For me, yoga is about many things. My asana practice gives me strength and flexibility, my meditation and pranayama practices give me a chance to be with myself and move ever deeper towards that part of each of us that is unchanging, our essential selves. While all 3 are important, sometimes 1 can take precedence over the others depending on what I need at a certain time or on a certain day. My yoga practice is something I come to every day in one form or another and every once in a while something will confront me in my life that leads me to the question- what I am I really getting out of my yoga practice what is the essence of why I practice? This answer has changed over the years, first it was building strength and gaining an acceptance and awareness of my own body, then somewhere along the line I have shifted to something deeper, something that questions every belief system I have ever held as true, something that forces me to look into myself and challenges the faith I have in the healing power of yoga. Challenges, not in a bad way, but in a way that deepens my understanding and my commitment to what I believe. And what do I believe? I believe that we are all connected, that there is a part of each of us that is inextricably linked to everyone and everything within the universe. As a result, what affects one person has the power to affect the entire world. That our love for the world and the people around us can spread and truly make a difference. In the words of the Dalai Lama, I believe that: "Love and compassion are necessities, not luxuries.
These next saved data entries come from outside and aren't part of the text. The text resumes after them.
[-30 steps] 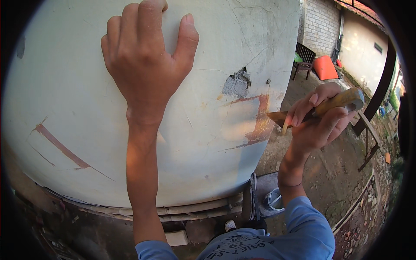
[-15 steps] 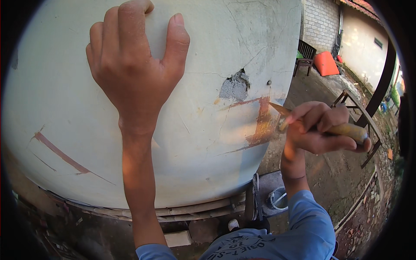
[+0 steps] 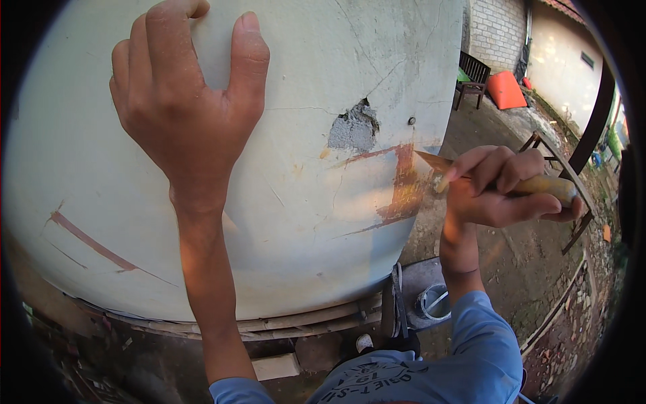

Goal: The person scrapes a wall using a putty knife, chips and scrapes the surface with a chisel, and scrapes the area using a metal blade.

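A pale, curving wall fills the left and middle of the view, with fine cracks across it. My left hand is up against it, thumb spread away from the bent fingers; the fingertips are partly out of sight. My right hand is closed round the tan-yellow handle of a putty knife, off the wall's right edge. Its brownish blade tapers leftward toward a rust-brown stain. Above the stain is a chipped hole showing grey, rough material. Low on the left runs a brown scrape.
A bucket with a stick-like thing in it stands below my right arm. Bamboo poles run under the wall's bottom edge. Farther right are a wooden frame, a dark bench and an orange object.
My left hand has shifted left and slightly up along the wall. My right hand keeps its grip on the putty knife and has risen slightly. The view has shifted a little.
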`<state>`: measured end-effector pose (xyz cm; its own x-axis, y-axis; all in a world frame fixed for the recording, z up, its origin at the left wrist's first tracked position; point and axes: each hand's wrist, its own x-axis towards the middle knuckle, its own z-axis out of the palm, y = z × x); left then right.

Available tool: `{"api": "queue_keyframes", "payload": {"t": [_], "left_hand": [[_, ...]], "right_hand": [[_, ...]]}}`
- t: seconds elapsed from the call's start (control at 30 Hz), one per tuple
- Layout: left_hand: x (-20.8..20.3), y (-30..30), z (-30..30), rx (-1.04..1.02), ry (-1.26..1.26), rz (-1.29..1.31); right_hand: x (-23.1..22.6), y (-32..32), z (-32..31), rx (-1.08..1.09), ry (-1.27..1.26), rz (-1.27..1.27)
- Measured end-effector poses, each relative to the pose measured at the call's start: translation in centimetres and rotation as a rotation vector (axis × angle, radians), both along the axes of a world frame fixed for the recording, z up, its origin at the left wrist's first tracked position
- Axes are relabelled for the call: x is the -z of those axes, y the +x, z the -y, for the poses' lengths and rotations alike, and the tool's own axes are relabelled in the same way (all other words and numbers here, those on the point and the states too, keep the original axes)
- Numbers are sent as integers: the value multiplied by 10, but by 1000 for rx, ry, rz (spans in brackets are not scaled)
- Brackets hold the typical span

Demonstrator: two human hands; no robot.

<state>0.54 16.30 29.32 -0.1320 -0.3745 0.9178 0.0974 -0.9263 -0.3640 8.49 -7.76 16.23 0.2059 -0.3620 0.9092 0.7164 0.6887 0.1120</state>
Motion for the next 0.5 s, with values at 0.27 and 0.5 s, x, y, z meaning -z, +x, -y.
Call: {"api": "queue_keyframes", "payload": {"t": [0.27, 0.5], "left_hand": [[4, 1, 0, -17, -27, -4], [2, 1, 4, -14, -20, -1]], "right_hand": [[1, 4, -3, -7, -43, 63], [9, 1, 3, 90, -43, 56]]}}
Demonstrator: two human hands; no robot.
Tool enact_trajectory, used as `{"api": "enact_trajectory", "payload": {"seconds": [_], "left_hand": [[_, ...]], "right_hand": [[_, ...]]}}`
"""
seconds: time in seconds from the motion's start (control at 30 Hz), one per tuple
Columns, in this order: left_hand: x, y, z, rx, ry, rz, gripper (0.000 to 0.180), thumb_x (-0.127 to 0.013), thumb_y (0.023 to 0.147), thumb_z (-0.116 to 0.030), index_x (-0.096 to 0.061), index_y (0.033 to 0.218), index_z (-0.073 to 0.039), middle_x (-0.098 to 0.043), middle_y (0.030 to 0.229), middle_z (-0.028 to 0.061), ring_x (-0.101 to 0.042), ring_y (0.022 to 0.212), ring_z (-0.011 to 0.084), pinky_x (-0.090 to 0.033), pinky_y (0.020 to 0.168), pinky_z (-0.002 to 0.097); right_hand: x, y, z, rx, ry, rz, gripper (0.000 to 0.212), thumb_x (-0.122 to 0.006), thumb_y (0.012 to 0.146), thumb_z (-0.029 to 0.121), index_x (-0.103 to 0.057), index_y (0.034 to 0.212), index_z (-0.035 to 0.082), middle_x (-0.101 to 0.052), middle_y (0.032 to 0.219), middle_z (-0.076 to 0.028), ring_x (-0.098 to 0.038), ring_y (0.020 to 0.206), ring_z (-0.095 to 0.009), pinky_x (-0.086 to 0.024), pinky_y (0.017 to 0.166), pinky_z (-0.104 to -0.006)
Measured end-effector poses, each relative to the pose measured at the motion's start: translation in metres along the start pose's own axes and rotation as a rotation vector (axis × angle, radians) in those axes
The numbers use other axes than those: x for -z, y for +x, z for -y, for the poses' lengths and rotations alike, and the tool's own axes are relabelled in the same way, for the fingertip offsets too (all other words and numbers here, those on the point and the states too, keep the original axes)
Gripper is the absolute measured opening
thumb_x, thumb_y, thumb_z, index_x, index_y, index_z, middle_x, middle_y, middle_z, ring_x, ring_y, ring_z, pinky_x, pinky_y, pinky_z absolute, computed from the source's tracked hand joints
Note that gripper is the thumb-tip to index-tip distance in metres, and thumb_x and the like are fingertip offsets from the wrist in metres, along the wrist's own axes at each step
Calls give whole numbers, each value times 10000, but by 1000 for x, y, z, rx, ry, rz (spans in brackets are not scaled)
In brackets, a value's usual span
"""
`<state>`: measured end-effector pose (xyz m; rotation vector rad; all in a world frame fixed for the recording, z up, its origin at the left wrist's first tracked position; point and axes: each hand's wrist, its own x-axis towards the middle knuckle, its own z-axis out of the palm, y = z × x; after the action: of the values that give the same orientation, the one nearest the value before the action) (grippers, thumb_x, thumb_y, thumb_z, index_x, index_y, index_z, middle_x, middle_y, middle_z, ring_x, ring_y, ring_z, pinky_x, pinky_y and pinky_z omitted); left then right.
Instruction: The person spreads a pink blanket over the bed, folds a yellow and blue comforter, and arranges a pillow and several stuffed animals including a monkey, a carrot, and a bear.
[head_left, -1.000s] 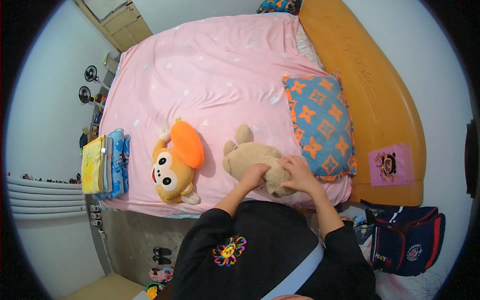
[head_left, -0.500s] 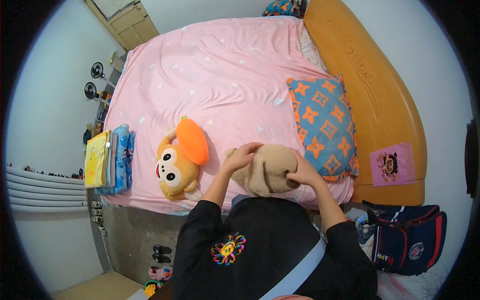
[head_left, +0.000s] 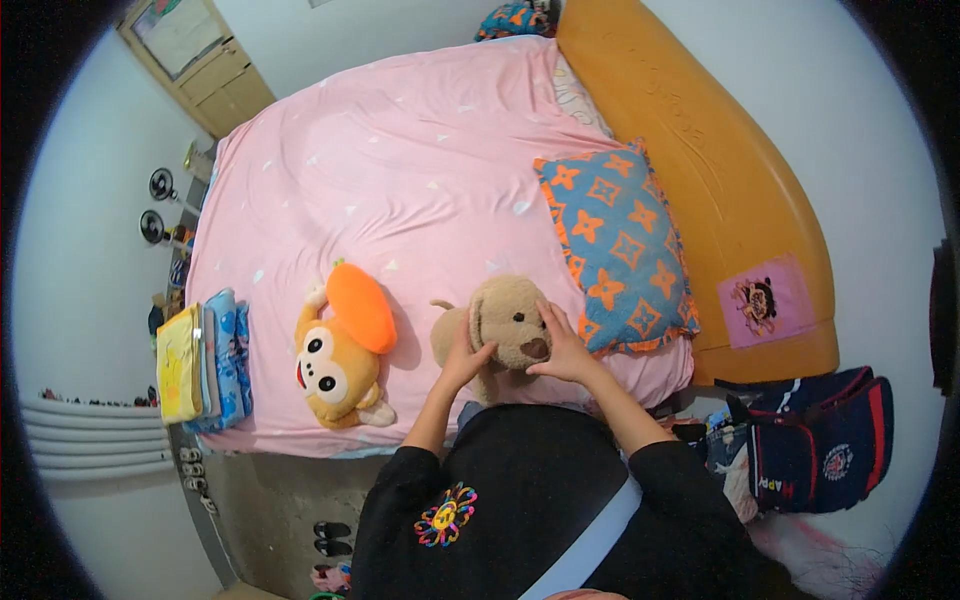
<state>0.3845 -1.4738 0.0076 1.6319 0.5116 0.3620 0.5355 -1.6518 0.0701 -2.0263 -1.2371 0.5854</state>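
A tan plush dog with a brown nose and dark eyes is at the near edge of the bed, its face turned upward. My left hand grips it by the ear and cheek, thumb toward the muzzle. On the other side of the head, my right hand holds it beside the eye and nose. Left of the dog lies an orange and white plush monkey. A plush carrot rests against that monkey.
Pink bedding covers the bed. A blue and orange pillow leans by the wooden headboard. Folded cloths are stacked at the left edge. A dark backpack stands at the right, and black slippers lie on the floor.
The plush dog has been turned so its face now shows upward. My hands have shifted lower around its head. The whole view has swung slightly.
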Motion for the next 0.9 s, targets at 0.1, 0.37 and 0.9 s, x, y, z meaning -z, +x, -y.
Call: {"api": "enact_trajectory", "payload": {"seconds": [0.1, 0.37, 0.9], "left_hand": [[-12, 2, -2, 52, -44, 61, 757, -647, 784, -139, -235, 1407, -17, -420, 1332, 184, -397, 1245, 273, -329, 1028, 364], [-26, 11, -30, 69, -9, 33, 779, -695, 762, -204, -284, 1387, 13, -428, 1314, 204, -435, 1201, 284, -373, 987, 370], [-103, 62, -43, -31, 637, 15, 761, -742, 557, -125, -454, 1255, -34, -538, 1173, 185, -517, 1088, 336, -429, 903, 400]], "right_hand": [[-6, 0, -8, -27, -20, -160, 1087, -804, 538, 258, -198, 1432, 128, -344, 1356, -230, -388, 1231, -398, -371, 1004, -440], [23, 1, 5, -155, 97, -240, 878, -729, 590, 193, -340, 1369, 78, -558, 1170, -218, -564, 1051, -346, -459, 898, -393], [25, -7, -83, -241, 254, -318, 942, -713, 590, 111, -267, 1420, 92, -469, 1279, -208, -487, 1163, -338, -409, 956, -375]]}}
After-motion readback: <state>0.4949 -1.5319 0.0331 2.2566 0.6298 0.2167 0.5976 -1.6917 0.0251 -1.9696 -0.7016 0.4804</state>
Without them humanity cannot survive." Because of my fundamental belief in these things when I am faced with something challenging these are the ideas I go back to, these are the ideas I find comfort in and they remind me of what is really important in life. Not how much money I make or what kind of car I drive or clothes I wear, but how much time do I spend with the people I love and how often do I let them know how much I appreciate them? That is what is most important to me. My family and my friends. And reestablishing and deepening that connection every day is the reason I do yoga.